:: EXERCISE ::
For this task, output every entry below exactly and omit the pictures.

:: SUPPLIED MATERIAL ::
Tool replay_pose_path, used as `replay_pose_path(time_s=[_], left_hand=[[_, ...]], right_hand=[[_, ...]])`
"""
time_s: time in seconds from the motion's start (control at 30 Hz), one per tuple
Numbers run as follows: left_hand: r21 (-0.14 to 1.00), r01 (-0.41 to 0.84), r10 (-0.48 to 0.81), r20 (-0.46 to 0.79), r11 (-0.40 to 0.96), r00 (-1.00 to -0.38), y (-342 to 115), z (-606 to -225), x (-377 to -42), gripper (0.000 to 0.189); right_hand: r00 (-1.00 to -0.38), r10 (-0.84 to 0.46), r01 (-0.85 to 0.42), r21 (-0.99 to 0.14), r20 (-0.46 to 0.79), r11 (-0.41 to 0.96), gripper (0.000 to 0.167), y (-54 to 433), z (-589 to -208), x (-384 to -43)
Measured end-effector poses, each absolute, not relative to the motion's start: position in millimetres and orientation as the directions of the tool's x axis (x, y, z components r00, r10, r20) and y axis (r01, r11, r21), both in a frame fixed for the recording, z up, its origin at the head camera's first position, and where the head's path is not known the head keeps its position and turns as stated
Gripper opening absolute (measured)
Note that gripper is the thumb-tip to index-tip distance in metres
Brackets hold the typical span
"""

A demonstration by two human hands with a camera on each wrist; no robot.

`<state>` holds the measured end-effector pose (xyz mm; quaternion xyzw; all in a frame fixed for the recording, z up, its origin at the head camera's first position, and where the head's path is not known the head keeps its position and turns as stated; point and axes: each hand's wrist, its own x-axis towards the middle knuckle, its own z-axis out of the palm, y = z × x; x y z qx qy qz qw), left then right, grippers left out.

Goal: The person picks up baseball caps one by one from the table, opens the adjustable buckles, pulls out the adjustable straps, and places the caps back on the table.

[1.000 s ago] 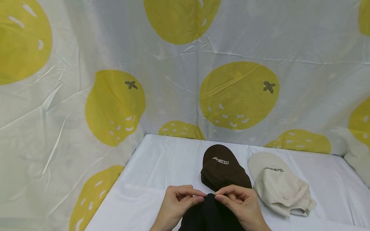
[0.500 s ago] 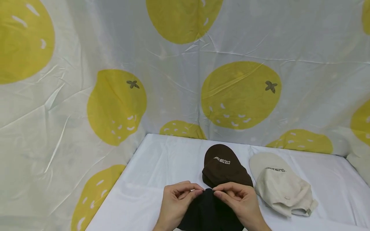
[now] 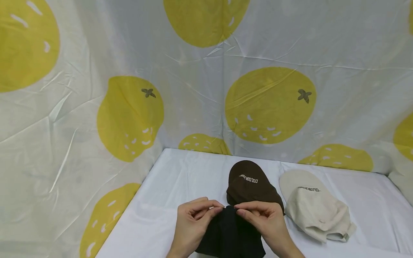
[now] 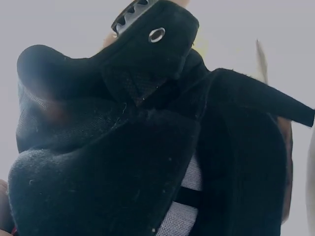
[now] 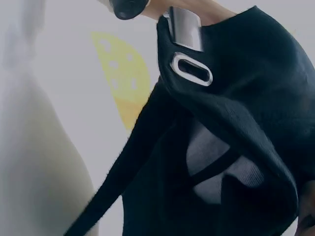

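Both hands hold a black cap (image 3: 229, 233) up at the front of the table, gripping its upper edge close together. My left hand (image 3: 193, 224) pinches that edge from the left with thumb and forefinger. From the right, my right hand (image 3: 266, 222) pinches it the same way. A metal buckle (image 5: 185, 28) and an oval metal eyelet (image 5: 192, 69) show on the cap's back strap in the right wrist view, where a loose strap end (image 5: 118, 177) hangs down. A round eyelet (image 4: 157, 35) appears in the left wrist view. Most fingers are hidden in the wrist views.
Just behind the hands lies a dark brown cap (image 3: 250, 193) with white lettering. A beige cap (image 3: 317, 208) rests to its right, its back opening toward me. White cloth covers the table (image 3: 155, 200). A lemon-print curtain (image 3: 193, 100) stands behind and at the left.
Both hands have risen slightly with the black cap, away from me, so more of it shows. The brown and beige caps have stayed put.
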<state>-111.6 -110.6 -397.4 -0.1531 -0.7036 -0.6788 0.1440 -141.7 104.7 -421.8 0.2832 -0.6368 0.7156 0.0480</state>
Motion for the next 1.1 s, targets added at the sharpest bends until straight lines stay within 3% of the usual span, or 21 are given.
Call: replay_pose_path(time_s=[0.43,0.73,1.1], left_hand=[[0.869,0.476,-0.032,0.484,0.138,-0.875,-129,-380,-134,0.005],[0.798,0.567,-0.094,0.592,0.204,-0.8,-150,-383,-167,0.007],[0.775,0.599,-0.082,0.623,0.2,-0.778,-173,-402,-216,0.006]], right_hand=[[-0.916,-0.269,-0.273,-0.954,0.298,-0.127,0.017,84,-408,-170],[-0.937,-0.225,-0.257,-0.963,0.269,-0.079,0.019,71,-415,-207],[-0.953,-0.209,-0.224,-0.975,0.22,-0.004,0.018,48,-415,-256]])
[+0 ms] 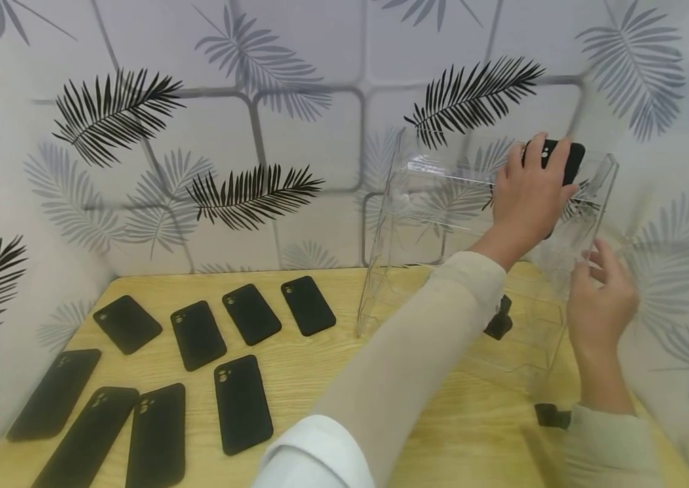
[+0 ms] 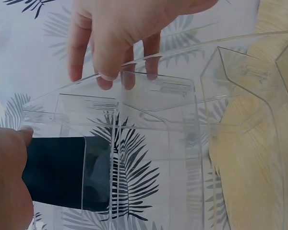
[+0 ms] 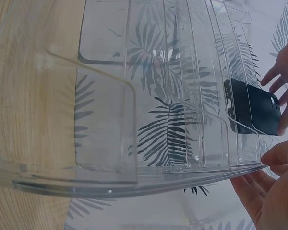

:: TASK SOLUTION ::
Tool replay_pose_path, used as `replay_pose_path(time_s=[_], left_hand=[[_, ...]], right_hand=[[_, ...]])`
"""
time_s: time in seconds from the motion's start (control at 30 Hz), one per tuple
Numbers run as follows: left_hand: r21 (-0.14 to 1.00), r01 (-0.41 to 0.84), r10 (-0.48 to 0.81), r20 (-0.46 to 0.79), r11 (-0.40 to 0.96), r00 (-1.00 to -0.38), y (-342 to 115), z (-606 to -225), x (-377 to -42), gripper (0.000 to 0.189); right_hand: r00 (-1.00 to -0.38), r10 (-0.84 to 0.46), r01 (-0.85 to 0.42), r21 (-0.99 to 0.14), r20 (-0.46 to 0.79), r11 (-0.41 to 0.96), gripper (0.000 to 0.167), y (-54 to 433), z (-589 to -208), x (-384 to -43)
Measured end-effector poses, each absolute, not relative to the motion's start: position in millimetres and orientation as the directions of the tool's x axis (x, y, z components r00, r10, r20) and y axis (r01, r11, r21), both in a frame fixed for the recording, z up, its origin at the head camera's first position, and where the head's path is not known the head keeps its position and turns as stated
Gripper opening absolute (measured)
Note that gripper is the thumb-tip to index-tip distance in metres
Brackets hold the typical span
"""

A demonstration by two human hands with a camera on each wrist; no robot.

`<state>` holds the measured end-effector pose (xyz mm; quaternion xyzw; all in a frame fixed for the recording, z up, its origin at the head camera's first position, and where the head's path is not known the head keeps its position and turns as stated; point and axes: each hand's wrist, its own x-axis towards the middle knuckle, its own z-axis out of the palm, y = z × x; x y z qx qy qz qw), left then right, grippers left out.

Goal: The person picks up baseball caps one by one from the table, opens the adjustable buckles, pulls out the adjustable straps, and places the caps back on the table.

[1.000 s ago] 
[0.500 s ago] 
[now] 
[now] 
[now] 

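Both hands hold a black cap (image 3: 229, 233) up at the front of the table, gripping its upper edge close together. My left hand (image 3: 193, 224) pinches that edge from the left with thumb and forefinger. From the right, my right hand (image 3: 266, 222) pinches it the same way. A metal buckle (image 5: 185, 28) and an oval metal eyelet (image 5: 192, 69) show on the cap's back strap in the right wrist view, where a loose strap end (image 5: 118, 177) hangs down. A round eyelet (image 4: 157, 35) appears in the left wrist view. Most fingers are hidden in the wrist views.
Just behind the hands lies a dark brown cap (image 3: 250, 193) with white lettering. A beige cap (image 3: 317, 208) rests to its right, its back opening toward me. White cloth covers the table (image 3: 155, 200). A lemon-print curtain (image 3: 193, 100) stands behind and at the left.
Both hands have risen slightly with the black cap, away from me, so more of it shows. The brown and beige caps have stayed put.
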<state>-111.6 -110.6 -397.4 -0.1531 -0.7036 -0.6788 0.1440 -141.7 104.7 -421.8 0.2832 -0.6368 0.7156 0.0480</state>
Motion for the next 1.1 s, targets added at the sharpest bends until straight lines stay within 3% of the usual span, or 21 are given.
Call: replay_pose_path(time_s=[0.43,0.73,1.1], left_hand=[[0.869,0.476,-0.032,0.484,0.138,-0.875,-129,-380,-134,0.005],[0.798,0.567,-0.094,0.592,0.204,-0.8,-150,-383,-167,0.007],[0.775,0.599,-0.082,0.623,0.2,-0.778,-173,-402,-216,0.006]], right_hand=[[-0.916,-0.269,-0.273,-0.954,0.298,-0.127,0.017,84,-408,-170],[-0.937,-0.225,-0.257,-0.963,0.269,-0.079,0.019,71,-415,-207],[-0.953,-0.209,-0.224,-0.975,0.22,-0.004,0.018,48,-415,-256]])
[+0 ms] 
[+0 ms] 
[+0 ms] 

There is nothing more to the answer.